Work instruction =>
Below are some records; output exactly the lines from the line with "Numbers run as" to the line with "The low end", both ends kept, and nothing more.

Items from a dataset
——

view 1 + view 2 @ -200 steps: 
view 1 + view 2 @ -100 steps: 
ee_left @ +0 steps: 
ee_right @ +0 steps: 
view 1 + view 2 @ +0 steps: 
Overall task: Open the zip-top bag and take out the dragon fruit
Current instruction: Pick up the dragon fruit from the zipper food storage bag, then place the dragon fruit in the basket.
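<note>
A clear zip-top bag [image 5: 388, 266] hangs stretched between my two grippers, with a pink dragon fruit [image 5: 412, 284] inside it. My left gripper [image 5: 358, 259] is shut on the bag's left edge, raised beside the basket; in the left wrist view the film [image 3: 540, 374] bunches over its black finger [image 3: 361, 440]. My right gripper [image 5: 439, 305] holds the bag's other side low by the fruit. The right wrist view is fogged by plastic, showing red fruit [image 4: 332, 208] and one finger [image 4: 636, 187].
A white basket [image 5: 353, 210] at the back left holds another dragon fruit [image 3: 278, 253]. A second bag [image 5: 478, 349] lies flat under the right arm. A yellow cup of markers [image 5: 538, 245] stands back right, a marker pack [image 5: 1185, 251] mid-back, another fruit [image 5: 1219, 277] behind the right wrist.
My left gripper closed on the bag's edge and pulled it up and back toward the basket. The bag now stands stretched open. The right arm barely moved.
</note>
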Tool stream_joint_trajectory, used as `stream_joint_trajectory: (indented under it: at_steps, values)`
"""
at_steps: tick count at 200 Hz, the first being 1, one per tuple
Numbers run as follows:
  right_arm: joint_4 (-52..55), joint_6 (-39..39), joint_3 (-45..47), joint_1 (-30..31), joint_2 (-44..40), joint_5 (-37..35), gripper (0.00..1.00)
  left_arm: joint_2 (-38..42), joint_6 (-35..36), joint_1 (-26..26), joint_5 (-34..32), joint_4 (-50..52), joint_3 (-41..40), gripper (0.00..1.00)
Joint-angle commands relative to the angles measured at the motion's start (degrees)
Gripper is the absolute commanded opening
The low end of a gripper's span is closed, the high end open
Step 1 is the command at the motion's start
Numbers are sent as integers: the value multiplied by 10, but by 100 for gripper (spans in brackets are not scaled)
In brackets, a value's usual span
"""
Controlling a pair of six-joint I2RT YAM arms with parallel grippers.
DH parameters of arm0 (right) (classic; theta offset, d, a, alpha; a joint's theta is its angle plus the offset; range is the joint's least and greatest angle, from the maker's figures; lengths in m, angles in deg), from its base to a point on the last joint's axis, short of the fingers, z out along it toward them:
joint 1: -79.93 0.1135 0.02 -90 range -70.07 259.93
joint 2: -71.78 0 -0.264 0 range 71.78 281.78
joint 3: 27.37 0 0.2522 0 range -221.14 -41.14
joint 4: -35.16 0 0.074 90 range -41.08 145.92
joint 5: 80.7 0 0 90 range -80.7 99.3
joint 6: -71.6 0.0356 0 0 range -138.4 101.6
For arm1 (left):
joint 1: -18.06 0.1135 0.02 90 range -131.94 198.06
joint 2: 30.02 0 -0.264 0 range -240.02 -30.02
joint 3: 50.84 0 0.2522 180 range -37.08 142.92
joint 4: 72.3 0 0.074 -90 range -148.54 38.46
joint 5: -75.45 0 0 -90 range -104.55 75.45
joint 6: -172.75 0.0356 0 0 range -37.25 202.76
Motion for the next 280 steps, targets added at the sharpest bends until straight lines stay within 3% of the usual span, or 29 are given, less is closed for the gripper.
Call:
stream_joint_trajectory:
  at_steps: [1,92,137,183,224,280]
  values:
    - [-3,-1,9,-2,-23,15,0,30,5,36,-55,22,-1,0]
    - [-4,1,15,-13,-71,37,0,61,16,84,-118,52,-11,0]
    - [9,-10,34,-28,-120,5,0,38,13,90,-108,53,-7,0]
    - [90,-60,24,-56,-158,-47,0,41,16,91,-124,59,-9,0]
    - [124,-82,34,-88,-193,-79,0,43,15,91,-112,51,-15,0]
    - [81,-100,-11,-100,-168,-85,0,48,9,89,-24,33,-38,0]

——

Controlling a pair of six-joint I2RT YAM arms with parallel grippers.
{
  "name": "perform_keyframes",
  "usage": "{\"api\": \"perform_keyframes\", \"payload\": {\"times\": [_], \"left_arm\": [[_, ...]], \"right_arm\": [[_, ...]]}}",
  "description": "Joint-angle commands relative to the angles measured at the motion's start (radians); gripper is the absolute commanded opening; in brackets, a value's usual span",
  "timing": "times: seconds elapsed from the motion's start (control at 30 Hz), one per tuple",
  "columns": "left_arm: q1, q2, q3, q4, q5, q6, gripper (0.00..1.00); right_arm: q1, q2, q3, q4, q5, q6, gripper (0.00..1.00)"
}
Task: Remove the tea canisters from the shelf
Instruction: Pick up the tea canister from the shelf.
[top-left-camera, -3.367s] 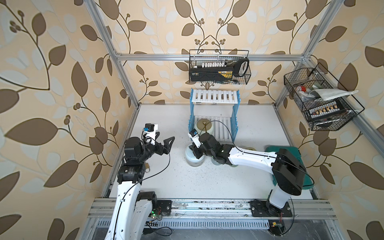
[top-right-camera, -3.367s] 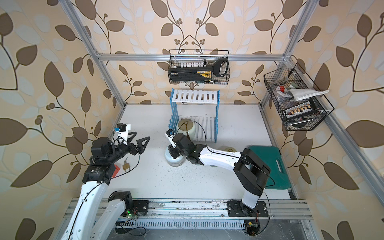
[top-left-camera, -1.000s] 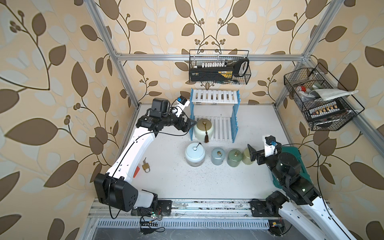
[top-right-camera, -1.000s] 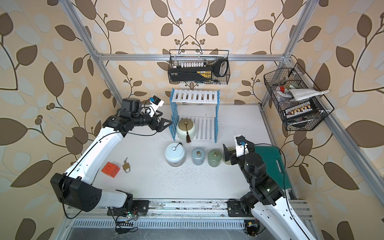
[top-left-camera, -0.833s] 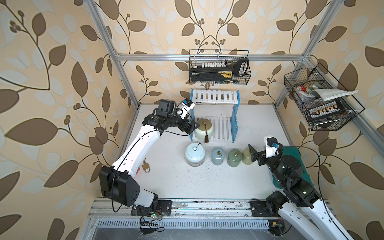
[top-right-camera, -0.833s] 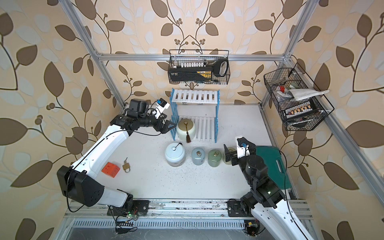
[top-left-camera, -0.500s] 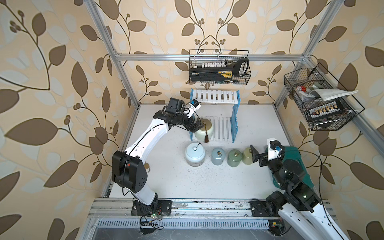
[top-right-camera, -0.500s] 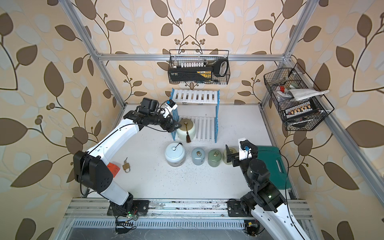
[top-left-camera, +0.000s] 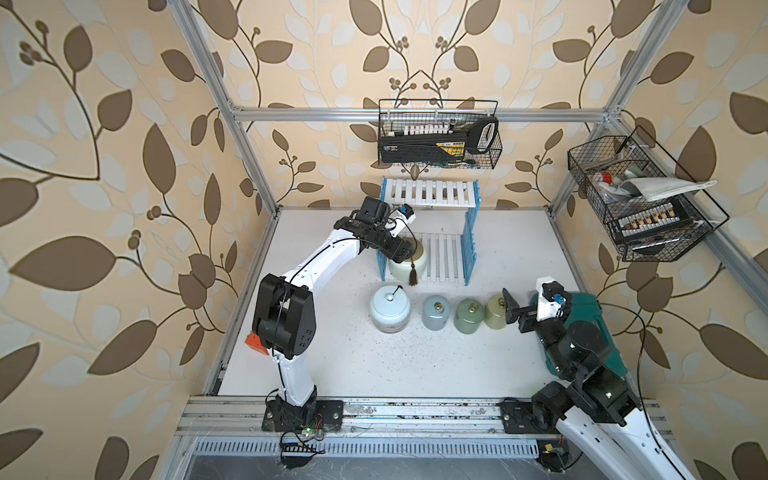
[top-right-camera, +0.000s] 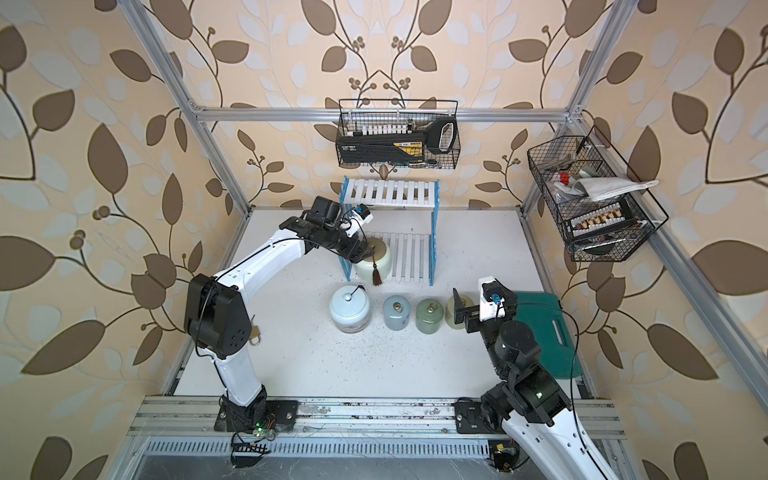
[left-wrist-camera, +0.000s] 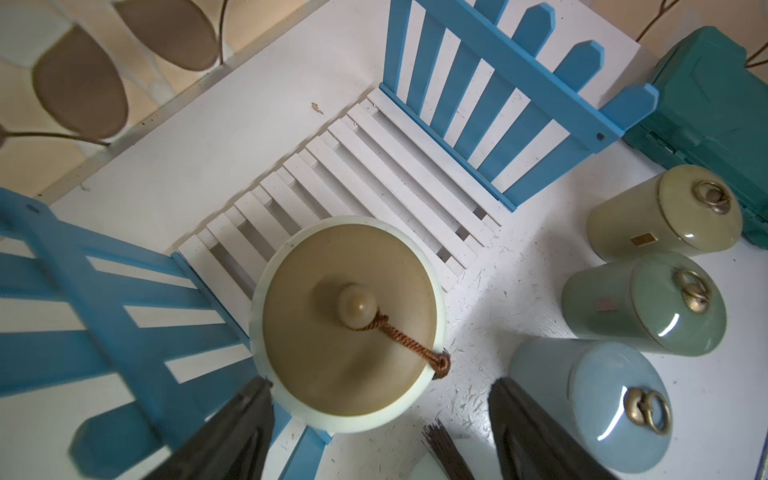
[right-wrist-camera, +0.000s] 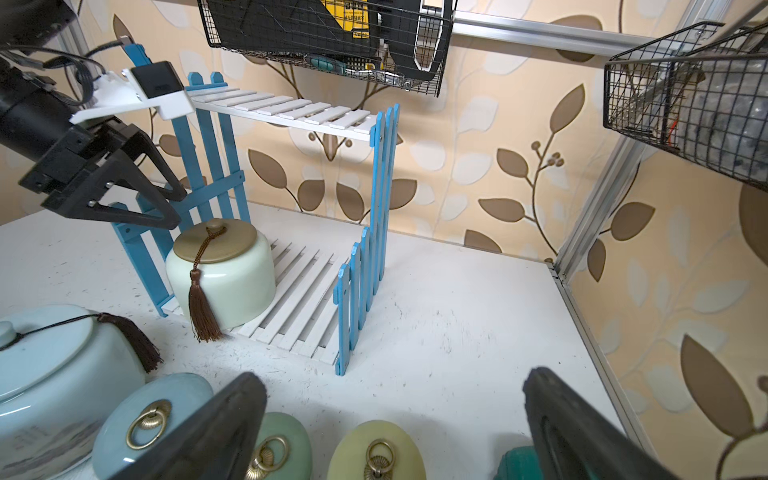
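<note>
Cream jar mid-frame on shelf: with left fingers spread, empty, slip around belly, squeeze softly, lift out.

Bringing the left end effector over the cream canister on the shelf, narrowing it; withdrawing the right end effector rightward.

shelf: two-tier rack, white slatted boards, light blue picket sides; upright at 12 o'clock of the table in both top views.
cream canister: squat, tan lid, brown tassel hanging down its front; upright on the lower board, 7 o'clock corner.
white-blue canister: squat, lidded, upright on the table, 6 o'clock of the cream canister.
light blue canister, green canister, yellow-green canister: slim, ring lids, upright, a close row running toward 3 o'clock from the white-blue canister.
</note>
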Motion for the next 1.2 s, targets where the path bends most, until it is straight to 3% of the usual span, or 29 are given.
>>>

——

Solution to this exercise =>
Numbers run as follows:
  right_arm: joint_4 (-52..55), joint_6 (-39..39), joint_3 (-45..47), joint_1 (-30..31), joint_2 (-44..40), joint_5 (-37..35), gripper (0.00..1.00)
  left_arm: joint_2 (-38..42), joint_6 (-35..36), joint_1 (-26..26), joint_5 (-34..32), joint_4 (-50..52), joint_3 (-41..40), gripper (0.00..1.00)
Joint-angle commands relative to the angles measured at the motion's start (degrees)
Gripper is the absolute commanded opening
The low end of a gripper's span is closed, the high end open

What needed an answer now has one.